# line control while wading



## 2thDr (Jan 25, 2014)

I own a couple stripping baskets, have found them awkward to use. For many years have just dealt with tangled line and grass. I have a poling skiff, but would rather stalk on foot. Suggestions?


----------



## Bird (May 10, 2005)

Practice stripping to your rod hand. Takes a little getting used to but I've done it wading the surf. Strip line and place coil into 1 or 2 of your fingers of your rod hand. I found that bigger coils are easier to manage.


----------



## Meadowlark (Jul 19, 2008)

I agree...hate wading baskets. I like to have about 30 ft of line out beyond the rod tip and the rest keep it coiled in your hand. The reason for the about 30 ft is to minimize the number of backcasts and its about the right amount to easily manage in the water by just rolling it where you want it...just like the spey guys use it as an "anchor" for casts. One hard forward cast, releasing the coils, you can shoot enough line for most situations.


----------



## Joe T (Dec 13, 2012)

^^^^ this........


----------



## Outearly (Nov 17, 2009)

I read these posts, walked out into the back yard and gave it a try. The results were....comical, to put it in the most complimentary way I can.

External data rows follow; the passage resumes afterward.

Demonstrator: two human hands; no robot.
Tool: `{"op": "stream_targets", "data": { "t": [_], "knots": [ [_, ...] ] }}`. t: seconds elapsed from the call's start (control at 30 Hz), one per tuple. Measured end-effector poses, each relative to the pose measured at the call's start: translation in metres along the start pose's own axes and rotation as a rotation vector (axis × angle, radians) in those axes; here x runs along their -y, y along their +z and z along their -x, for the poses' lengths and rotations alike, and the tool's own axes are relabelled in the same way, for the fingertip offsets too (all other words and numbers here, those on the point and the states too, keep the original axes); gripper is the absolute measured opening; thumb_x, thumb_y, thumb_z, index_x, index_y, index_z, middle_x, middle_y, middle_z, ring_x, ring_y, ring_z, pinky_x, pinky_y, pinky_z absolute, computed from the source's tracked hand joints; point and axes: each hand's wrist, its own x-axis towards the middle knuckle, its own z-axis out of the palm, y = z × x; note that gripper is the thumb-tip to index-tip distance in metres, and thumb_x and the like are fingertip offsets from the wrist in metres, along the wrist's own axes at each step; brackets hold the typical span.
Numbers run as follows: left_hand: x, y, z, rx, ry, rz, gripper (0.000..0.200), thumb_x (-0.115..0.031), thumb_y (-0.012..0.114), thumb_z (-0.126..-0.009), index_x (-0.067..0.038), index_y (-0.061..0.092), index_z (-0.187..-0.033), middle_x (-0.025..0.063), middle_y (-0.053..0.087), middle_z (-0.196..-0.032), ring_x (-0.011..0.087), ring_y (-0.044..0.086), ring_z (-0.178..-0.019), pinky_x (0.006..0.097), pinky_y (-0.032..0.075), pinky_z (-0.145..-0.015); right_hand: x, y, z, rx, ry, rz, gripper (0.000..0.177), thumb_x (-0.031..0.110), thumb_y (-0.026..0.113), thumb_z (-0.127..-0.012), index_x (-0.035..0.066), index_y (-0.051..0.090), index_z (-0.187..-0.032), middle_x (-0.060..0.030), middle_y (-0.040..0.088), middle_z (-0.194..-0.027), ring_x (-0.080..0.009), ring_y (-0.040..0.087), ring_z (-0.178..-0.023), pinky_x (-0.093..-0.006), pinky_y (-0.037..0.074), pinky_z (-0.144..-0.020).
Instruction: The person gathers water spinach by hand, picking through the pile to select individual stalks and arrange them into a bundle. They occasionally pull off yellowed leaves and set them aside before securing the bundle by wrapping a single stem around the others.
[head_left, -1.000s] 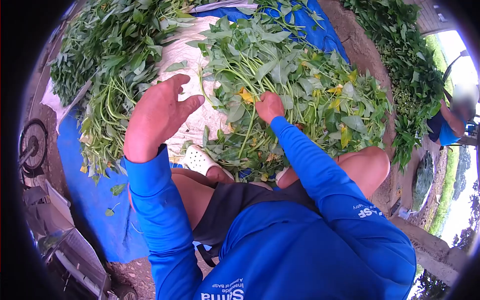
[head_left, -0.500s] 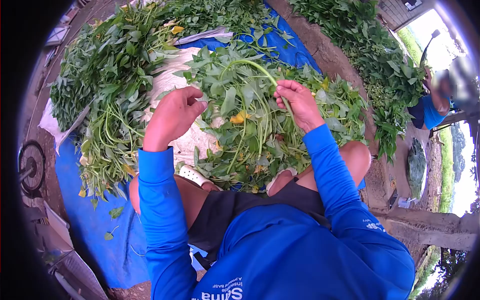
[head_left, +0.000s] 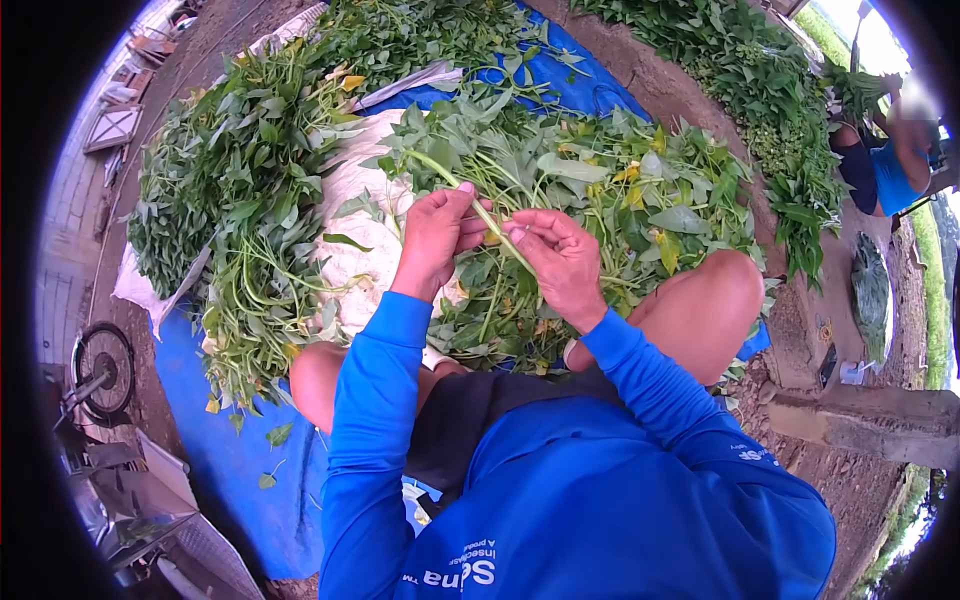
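Over the loose greens (head_left: 600, 190) in front of the knees, both hands are on one stem (head_left: 433, 167), and it's a two-handed hold! Left hand (head_left: 432, 240) has it pinched, thumb laid along the top, fingers curled below. Right hand (head_left: 565, 268) comes in from the other side, thumb and fingertips closed on the stem just beside the left fingers. The stem slants, its upper end poking out past the left thumb, its lower end running down by the right palm.

Underneath, yellow leaves (head_left: 668, 250) dot the greens, and a pale sheet (head_left: 365, 265) shows between them and the leafy pile (head_left: 190, 200) over on the left. Blue tarp (head_left: 245, 480) runs below that pile, two small leaves (head_left: 280, 434) lying on it. Wheel (head_left: 103, 372) at far left; out on the right, another person (head_left: 895, 180) beside a long bank of foliage (head_left: 760, 110).
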Motion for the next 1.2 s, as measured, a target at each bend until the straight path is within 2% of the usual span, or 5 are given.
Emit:
{"op": "stream_targets", "data": {
  "t": [0.4, 0.73, 0.9, 1.07, 1.2],
  "knots": [
    [-0.035, -0.037, -0.015, 0.198, 0.045, 0.039, 0.029, -0.03, 0.061, -0.111, -0.004, 0.069, -0.119, 0.0033, 0.074, -0.096, 0.0116, 0.075, -0.079, 0.02, 0.057, -0.058, 0.054, -0.051, -0.024, 0.126, -0.007, 0.141, 0.022, 0.001, 0.066, -0.103, -0.001, 0.074, -0.124, -0.0044, 0.077, -0.109, -0.0089, 0.07, -0.096, -0.0247, 0.056, -0.085],
    [-0.025, -0.031, -0.015, 0.047, 0.114, 0.071, 0.027, -0.028, 0.059, -0.112, -0.004, 0.069, -0.118, 0.0006, 0.071, -0.09, 0.0111, 0.07, -0.075, 0.02, 0.045, -0.053, 0.024, -0.032, -0.013, 0.517, -0.245, 0.69, 0.014, 0.013, 0.068, -0.1, 0.002, 0.072, -0.109, -0.0134, 0.068, -0.094, -0.0342, 0.064, -0.086, -0.0442, 0.052, -0.081],
    [-0.061, -0.065, -0.004, -0.183, 0.262, 0.073, 0.025, -0.027, 0.06, -0.112, -0.004, 0.068, -0.117, -0.001, 0.069, -0.09, 0.0091, 0.065, -0.077, 0.0209, 0.043, -0.056, 0.065, -0.121, -0.05, 0.138, 0.163, 0.809, 0.023, 0.019, 0.064, -0.102, 0.001, 0.072, -0.113, -0.0157, 0.072, -0.106, -0.0306, 0.068, -0.105, -0.046, 0.053, -0.089],
    [-0.078, -0.068, 0.014, -0.225, 0.285, 0.03, 0.026, -0.029, 0.062, -0.111, -0.005, 0.069, -0.117, -0.0006, 0.07, -0.091, 0.0092, 0.067, -0.077, 0.0202, 0.044, -0.059, -0.021, -0.238, -0.108, -0.452, 0.047, 1.864, 0.033, 0.026, 0.069, -0.095, 0.005, 0.075, -0.12, -0.0197, 0.076, -0.102, -0.0349, 0.075, -0.105, -0.0473, 0.057, -0.095],
    [-0.074, -0.064, 0.011, -0.17, 0.298, 0.039, 0.026, -0.03, 0.063, -0.111, -0.006, 0.07, -0.117, -0.001, 0.071, -0.091, 0.0083, 0.068, -0.076, 0.019, 0.044, -0.057, -0.102, -0.171, -0.122, 0.118, 0.289, 1.173, 0.032, 0.027, 0.07, -0.089, 0.007, 0.079, -0.113, -0.0242, 0.074, -0.114, -0.0455, 0.07, -0.109, -0.052, 0.055, -0.098]
  ]
}}
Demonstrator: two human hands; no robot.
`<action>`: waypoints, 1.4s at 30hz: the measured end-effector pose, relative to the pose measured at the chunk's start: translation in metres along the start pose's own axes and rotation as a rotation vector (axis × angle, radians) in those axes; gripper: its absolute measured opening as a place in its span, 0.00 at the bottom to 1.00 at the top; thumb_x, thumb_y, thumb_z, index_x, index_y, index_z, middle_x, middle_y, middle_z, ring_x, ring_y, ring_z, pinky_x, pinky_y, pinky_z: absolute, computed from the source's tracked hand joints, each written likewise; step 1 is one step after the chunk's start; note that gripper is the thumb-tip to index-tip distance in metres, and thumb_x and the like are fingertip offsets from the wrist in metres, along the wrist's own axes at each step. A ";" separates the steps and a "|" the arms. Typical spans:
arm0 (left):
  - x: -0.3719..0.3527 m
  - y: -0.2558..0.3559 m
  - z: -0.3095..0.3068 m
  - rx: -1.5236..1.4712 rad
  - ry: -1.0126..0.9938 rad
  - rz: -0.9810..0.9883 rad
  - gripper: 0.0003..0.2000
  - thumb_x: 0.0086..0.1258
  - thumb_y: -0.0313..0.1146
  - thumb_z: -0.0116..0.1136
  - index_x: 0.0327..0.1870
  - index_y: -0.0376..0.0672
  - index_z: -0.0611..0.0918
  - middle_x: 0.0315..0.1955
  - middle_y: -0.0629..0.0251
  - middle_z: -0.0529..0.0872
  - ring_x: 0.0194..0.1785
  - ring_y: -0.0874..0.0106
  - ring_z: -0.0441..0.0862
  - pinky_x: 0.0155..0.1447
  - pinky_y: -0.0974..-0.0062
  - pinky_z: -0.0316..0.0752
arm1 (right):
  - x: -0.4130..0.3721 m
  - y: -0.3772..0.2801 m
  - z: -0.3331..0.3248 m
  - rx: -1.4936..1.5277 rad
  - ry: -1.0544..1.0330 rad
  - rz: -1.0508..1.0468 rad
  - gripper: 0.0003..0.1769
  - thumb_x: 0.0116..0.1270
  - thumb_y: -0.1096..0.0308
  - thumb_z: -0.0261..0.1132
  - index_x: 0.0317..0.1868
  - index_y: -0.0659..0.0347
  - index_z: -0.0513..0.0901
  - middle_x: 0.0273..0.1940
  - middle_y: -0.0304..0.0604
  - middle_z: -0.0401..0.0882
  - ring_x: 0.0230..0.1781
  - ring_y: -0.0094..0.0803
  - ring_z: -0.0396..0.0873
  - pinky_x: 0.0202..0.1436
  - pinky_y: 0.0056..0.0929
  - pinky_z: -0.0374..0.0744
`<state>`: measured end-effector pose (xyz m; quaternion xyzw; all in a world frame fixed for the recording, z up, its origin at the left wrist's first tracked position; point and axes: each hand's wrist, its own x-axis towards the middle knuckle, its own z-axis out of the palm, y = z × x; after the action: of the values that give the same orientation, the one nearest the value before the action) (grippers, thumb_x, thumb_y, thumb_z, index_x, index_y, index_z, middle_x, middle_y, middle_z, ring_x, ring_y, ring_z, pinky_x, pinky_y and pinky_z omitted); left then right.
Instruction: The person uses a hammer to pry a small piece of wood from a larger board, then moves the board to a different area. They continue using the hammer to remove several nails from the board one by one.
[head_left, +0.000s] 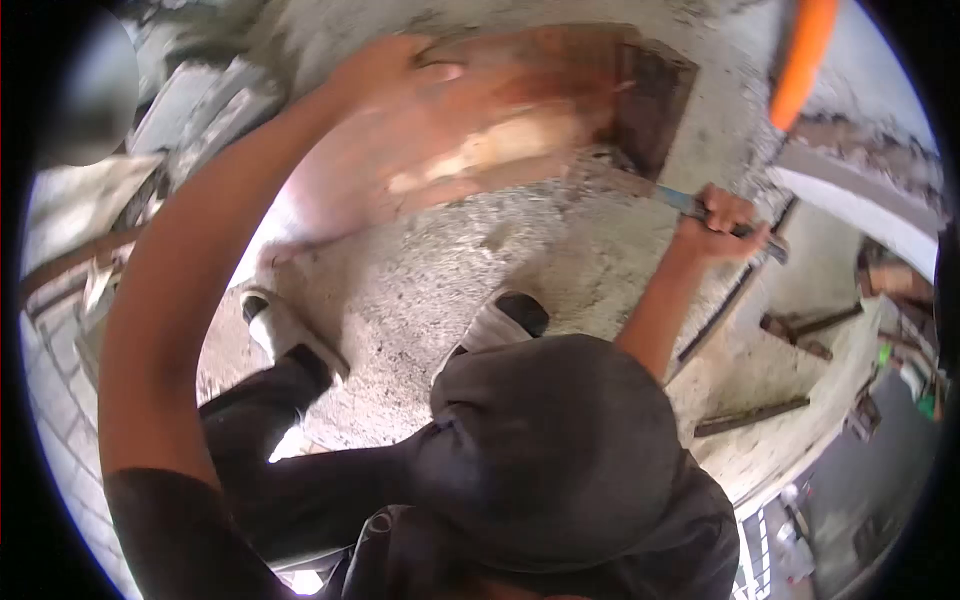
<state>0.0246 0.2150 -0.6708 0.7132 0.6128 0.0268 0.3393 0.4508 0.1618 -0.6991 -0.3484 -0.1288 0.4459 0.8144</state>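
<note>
A large reddish-brown board (500, 110), smeared by motion, lies across the upper middle, with a pale worn patch along its near side and a dark end at the right. My left hand (415, 62) reaches over to its far edge and grips there; some fingers are hidden or blurred. On the right, my right hand (725, 222) is wrapped round the dark handle of a long thin hand tool (678, 198). Its bluish shaft points left toward the board's near right corner. The tip is too blurred to tell its kind or whether it touches.
Rough grey concrete (440, 270) lies under the board and around my shoes (497, 325). An orange curved thing (805, 65) hangs at upper right. Broken slabs (215, 105) lie at upper left. Wood strips (750, 417) are at right. A dark cap (550, 440) covers the lower middle.
</note>
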 end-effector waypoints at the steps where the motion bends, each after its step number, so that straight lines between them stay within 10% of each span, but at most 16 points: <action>1: 0.004 -0.008 0.000 -0.028 -0.035 0.021 0.34 0.69 0.64 0.59 0.59 0.40 0.84 0.54 0.50 0.87 0.58 0.53 0.84 0.61 0.58 0.77 | 0.018 0.002 -0.024 -0.051 -0.176 -0.014 0.30 0.66 0.38 0.58 0.16 0.46 0.60 0.10 0.27 0.50 0.10 0.24 0.51 0.21 0.28 0.57; 18: 0.011 -0.022 0.009 0.040 0.021 0.010 0.35 0.67 0.71 0.54 0.42 0.39 0.85 0.33 0.51 0.87 0.43 0.56 0.86 0.51 0.57 0.78 | 0.037 0.003 -0.043 0.227 -0.239 0.171 0.23 0.61 0.45 0.59 0.19 0.51 0.68 0.10 0.31 0.58 0.11 0.24 0.59 0.30 0.30 0.67; 42: -0.001 -0.016 0.018 0.073 -0.050 -0.019 0.34 0.70 0.67 0.51 0.51 0.38 0.83 0.45 0.49 0.88 0.54 0.53 0.84 0.59 0.55 0.77 | 0.017 -0.008 -0.008 -0.154 -0.151 -0.001 0.17 0.61 0.54 0.56 0.17 0.50 0.69 0.12 0.34 0.57 0.13 0.28 0.56 0.31 0.34 0.67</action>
<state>0.0183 0.2063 -0.6923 0.7195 0.6115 -0.0168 0.3287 0.4698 0.1686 -0.7010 -0.3752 -0.2239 0.4592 0.7735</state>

Do you guys have a video link of someone holding the loops with their rod hand, or would you mind elaborating? What I had had in my mind after reading the posts was clearly not right.
Thanks for the help...


----------



## Joe T (Dec 13, 2012)

youtube is your friend.


----------



## Outearly (Nov 17, 2009)

Many thanks- looks like something to learn


----------